Michael Paquier <michael@paquier.xyz> writes:
> On Mon, Dec 30, 2024 at 04:58:26PM -0500, Bruce Momjian wrote:
>> Is our five-year insufficient?
> FWIW, I'm already on the side that five-year support is quite good and
> I'd side with not extending that, even argue about reducing it
> (anti-tomato armor is now on). Backporting patches across up to 7
> branches can be really tedious depending on what you are dealing with
> in the backend.
Yeah, I can't see extending it, at least not under our current theory
of back-patching (nearly) every bug fix to all supported branches.

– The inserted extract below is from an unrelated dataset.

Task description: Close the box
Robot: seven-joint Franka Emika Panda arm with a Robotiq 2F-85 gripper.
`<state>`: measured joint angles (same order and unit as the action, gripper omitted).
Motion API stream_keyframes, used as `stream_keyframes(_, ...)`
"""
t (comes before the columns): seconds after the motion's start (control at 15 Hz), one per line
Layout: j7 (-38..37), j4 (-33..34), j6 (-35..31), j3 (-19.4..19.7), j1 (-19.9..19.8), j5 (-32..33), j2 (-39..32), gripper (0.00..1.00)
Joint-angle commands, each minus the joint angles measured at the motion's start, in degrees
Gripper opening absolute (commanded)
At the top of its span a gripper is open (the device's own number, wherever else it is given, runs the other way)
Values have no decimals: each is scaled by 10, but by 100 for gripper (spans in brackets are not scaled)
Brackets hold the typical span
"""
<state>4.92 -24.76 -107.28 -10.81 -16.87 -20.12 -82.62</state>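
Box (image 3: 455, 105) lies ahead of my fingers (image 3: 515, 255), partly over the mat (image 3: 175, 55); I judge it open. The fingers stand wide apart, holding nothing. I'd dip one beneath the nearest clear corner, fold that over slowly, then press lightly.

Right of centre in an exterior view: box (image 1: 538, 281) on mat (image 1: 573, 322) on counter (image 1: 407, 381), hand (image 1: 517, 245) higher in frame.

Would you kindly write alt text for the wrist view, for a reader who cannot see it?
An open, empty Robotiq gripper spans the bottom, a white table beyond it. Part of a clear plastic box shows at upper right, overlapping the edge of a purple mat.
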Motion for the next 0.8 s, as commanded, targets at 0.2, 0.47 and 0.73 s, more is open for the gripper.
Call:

Could there be an intermediate state where older branches get only
"critical" fixes? (Security and data-loss bugs only, IMV.) Another
not-necessarily-exclusive idea is to designate only certain branches
as LTS. We could free up the developer bandwidth needed for LTS
by shortening the period in which non-LTS branches get full support.
This ties into a criticism I have of the criteria that outfits like
Debian and Red Hat seem to have for back-patching bug fixes: if it's
labeled "CVE" then it must get fixed, even for something as narrow
and low-impact as CVE-2024-10978. Meanwhile, even very critical
data-loss bugs are typically ignored. For a database, this verges
on insanity.
Maybe, if we were doing an only-critical-fixes LTS release series,
it'd be easier for downstream outfits to consume that instead of
cherry-picking security fixes. I'm just speculating though.
It's entirely possible that packagers would ignore our opinions
and keep on cherry-picking only security fixes, in which case
we'd be doing a lot of work for little return.